Effect of Fluvastatin on Biomarkers in Women Who Are Undergoing Surgery for Ductal Carcinoma In Situ or Stage I Breast Cancer

Effect of Fluvastatin on Biomarkers in Women Who Are Undergoing Surgery for Ductal Carcinoma In Situ or Stage I Breast Cancer

Randomized Phase II Biomarker Pilot Trial of Fluvastatin Use in Women With Ductal Carcinoma in Situ (DCIS) or Stage I Breast Cancer

RATIONALE: Collecting samples of blood and tissue from patients with cancer to study in the laboratory may help doctors learn how fluvastatin effects biomarkers related to breast cancer. PURPOSE: This randomized phase II trial is studying how fluvastatin effects biomarkers in women undergoing surgery for ductal carcinoma in situ or stage I breast cancer.

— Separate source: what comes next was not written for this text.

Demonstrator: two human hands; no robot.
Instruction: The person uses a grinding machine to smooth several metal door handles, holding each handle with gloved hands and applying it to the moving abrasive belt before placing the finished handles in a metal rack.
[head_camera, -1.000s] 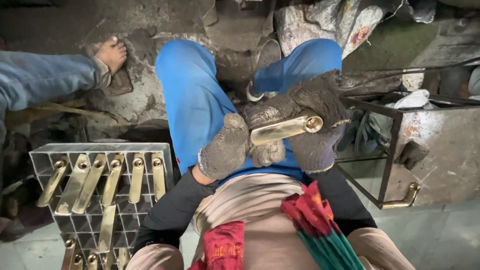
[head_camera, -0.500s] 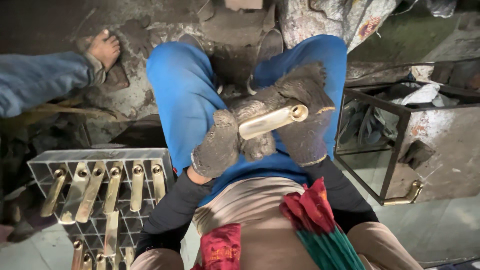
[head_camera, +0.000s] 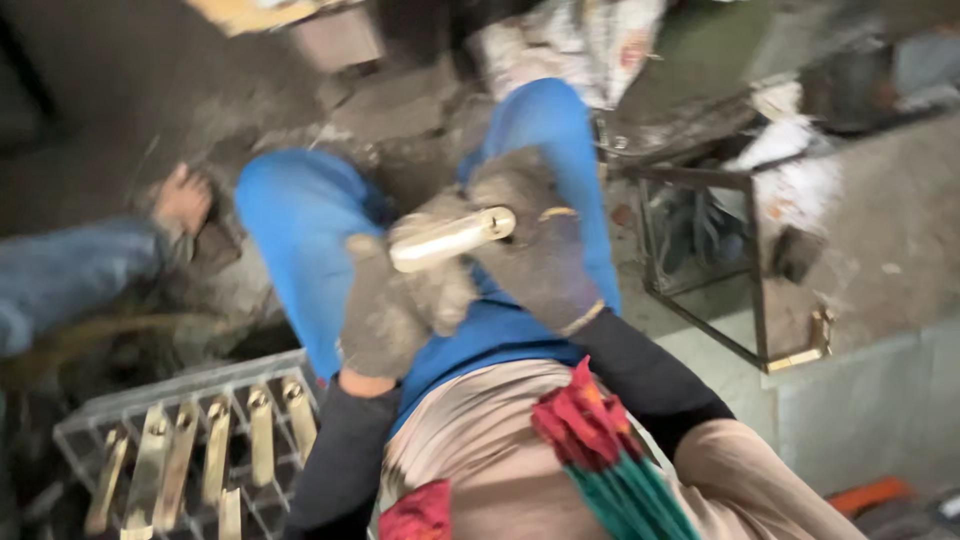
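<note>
Both my hands wear dirty grey work gloves and meet over my lap, above my blue trousers (head_camera: 300, 230). My right hand (head_camera: 540, 250) is closed around one end of a shiny brass handle-shaped part (head_camera: 450, 238), which lies almost level and points right. My left hand (head_camera: 385, 305) grips a wad of grey cloth (head_camera: 435, 290) pressed against the underside of the part. The frame is blurred by motion.
A metal wire crate (head_camera: 190, 385) at lower left holds several similar brass parts (head_camera: 215, 450). Another person's jeans leg and bare foot (head_camera: 180, 200) reach in from the left. A dark metal frame (head_camera: 750, 260) with one brass part (head_camera: 810, 345) stands at right. Rubble lies ahead.
The view has swung so the hands sit nearer the centre and the crate lower left. The brass part has levelled out a little in my hands; both grips are unchanged.
</note>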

OBJECTIVES: Primary Determine differences between measures of cell proliferation (Ki-67) in women with ductal carcinoma in situ (DCIS) or stage I breast cancer receiving neoadjuvant fluvastatin sodium. Secondary Determine whether statin use differentially affects specific types of DCIS/early-stage breast cancer (comedo, estrogen receptor [ER]-positive, ER-negative). Compare differences between tissue staining of CD68, circulating macrophages, and regulatory T cells in these patients. Assess the feasibility of using inherent susceptibility (mRNA polymerase chain reaction testing) to predict response to statins in these patients. OUTLINE: This is a randomized, controlled, single-blind, multicenter, pilot study. Patients are randomized to 1 of 2 treatment arms (arms I or II). Patients accrued as control participants are assigned to arm III. Arm I: Patients receive oral fluvastatin sodium once daily for 3-6 weeks in the absence of disease progression or unacceptable toxicity. Arm II: Patients receive oral fluvastatin sodium as in arm I at a higher dose. Arm III (control): Patients do not receive fluvastatin sodium. All patients then undergo definitive surgery. Patients in arms I and II undergo blood collection at baseline and at the time of surgery for biomarker analysis. Patients in arm III undergo blood collection at baseline and then approximately 1 month later. Tissue is collected from patients in all arms at the time of surgery. Blood and tissue samples are examined for biological markers, including Ki-67, C-reactive protein, cleaved caspase 3, HER2, CD68 gene, and estrogen and progesterone receptors by immunohistochemistry. Markers of inflammation (e.g., comedo necrosis macrophages and CD25-positive T cells), low-density lipoprotein, and cholesterol are also analyzed. Serum mRNA is measured by polymerase chain reaction. PROJECTED ACCRUAL: A total of 60 patients will be accrued for this study.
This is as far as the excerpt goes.